Appellants relied, for the existence of a lease, on appellees’ letter dated December 16, 1966 and other supporting circumstances. This letter expressed appellees’ agreement to lease for a term of ten years and outlined certain requirements of appellants as consideration for such an agreement. One requirement was that certain payments due or to become due to one of the appellants by the Department of Agriculture under a Cropland Adjustment Program, referred to as A.S.C. loan payments, were to be changed from a lump sum payment to ten yearly payments. The letter also required assignment of these loan payments for the purpose of crediting a certain obligation secured by mortgage on a Texas farm. According to the record before us, applicable regulations of the Department of Agriculture prevented assignment in the manner contemplated and for the purpose intended. Assignment of the A.S.C. loan payment could be made for certain purposes, but no assignment could be made to secure or pay any pre-existing indebtedness and only one year’s payment could be assigned at one time. 7 C.F.R. § 709.5(a) (1966).

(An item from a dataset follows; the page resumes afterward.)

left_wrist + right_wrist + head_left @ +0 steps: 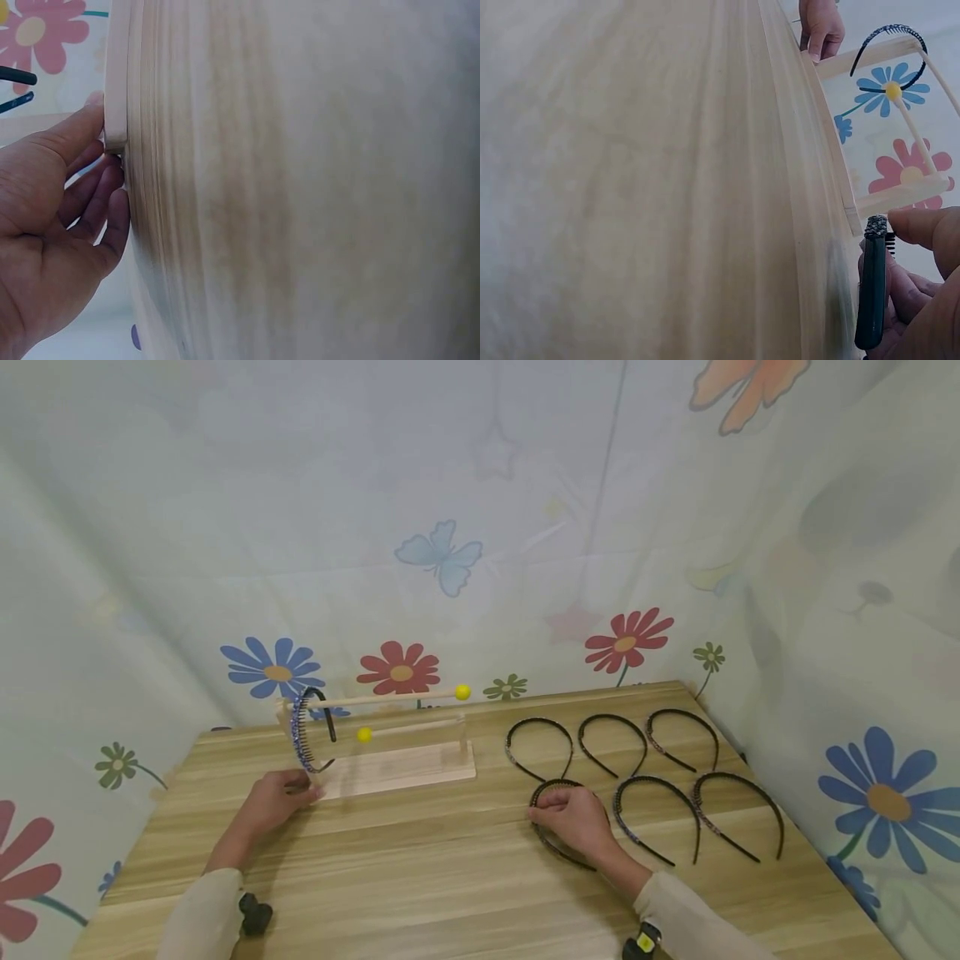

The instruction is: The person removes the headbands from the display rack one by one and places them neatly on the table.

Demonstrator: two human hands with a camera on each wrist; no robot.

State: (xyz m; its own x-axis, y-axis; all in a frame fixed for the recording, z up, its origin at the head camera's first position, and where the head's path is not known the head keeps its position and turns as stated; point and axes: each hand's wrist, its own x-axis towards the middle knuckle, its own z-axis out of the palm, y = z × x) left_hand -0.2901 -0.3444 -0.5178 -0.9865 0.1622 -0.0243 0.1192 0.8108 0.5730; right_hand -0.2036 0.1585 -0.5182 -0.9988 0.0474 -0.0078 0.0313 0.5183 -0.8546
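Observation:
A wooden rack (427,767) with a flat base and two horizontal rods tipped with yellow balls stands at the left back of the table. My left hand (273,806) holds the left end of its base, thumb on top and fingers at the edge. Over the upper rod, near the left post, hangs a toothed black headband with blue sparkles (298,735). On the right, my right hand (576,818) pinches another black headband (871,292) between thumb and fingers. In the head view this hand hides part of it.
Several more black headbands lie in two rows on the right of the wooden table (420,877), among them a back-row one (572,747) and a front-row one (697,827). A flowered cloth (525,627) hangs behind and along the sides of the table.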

Appellants take the position that negotiations had ripened into a valid lease whereas appellees contend the matter had not progressed beyond a negotiation stage. It becomes immaterial to decide if an agreement was in fact reached or whether there were merely negotiations towards a lease because of the inability of performance of conditions precedent, which were not capable of compliance in either event. In order to form a lease all the essentials of a contract must be present. First Nat. Bank in Albuquerque v. Tanney, 51 N.M. 60, 178 P.2d 581 (1947).

In considering impossibility of performance our Supreme Court in Sanders v. Freeland, 64 N.M. 149, 325 P.2d 923 (1958) said:

“ * * * Impossible conditions cannot be performed; and if a person contracts to do what at the time is absolutely impossible, the contract will not bind him, because no man can be obligated to perform an impossibility. Jacksonville, M. P. Ry. & Nav. Co. v. Hooper, 1896, 160 U.S. 514, 528, 16 S.Ct. 379, 40 L.Ed. 515; Jones v. United States, 1877, 96 U.S. 24, 29, 24 L.Ed. 644. See also Wood v. Bartolino, 1944, 48 N.M. 175, 146 P.2d 883.”

Since it was impossible to assign the loan payments as contemplated by the parties, this impossibility of performance resulted in no lease at all. Sanders v. Freeland, supra. Thus, the finding of “no lease” is correct.

Finding no error, the judgment is affirmed.

It is so ordered.

SPIESS, C. J., and WOOD, J., concur.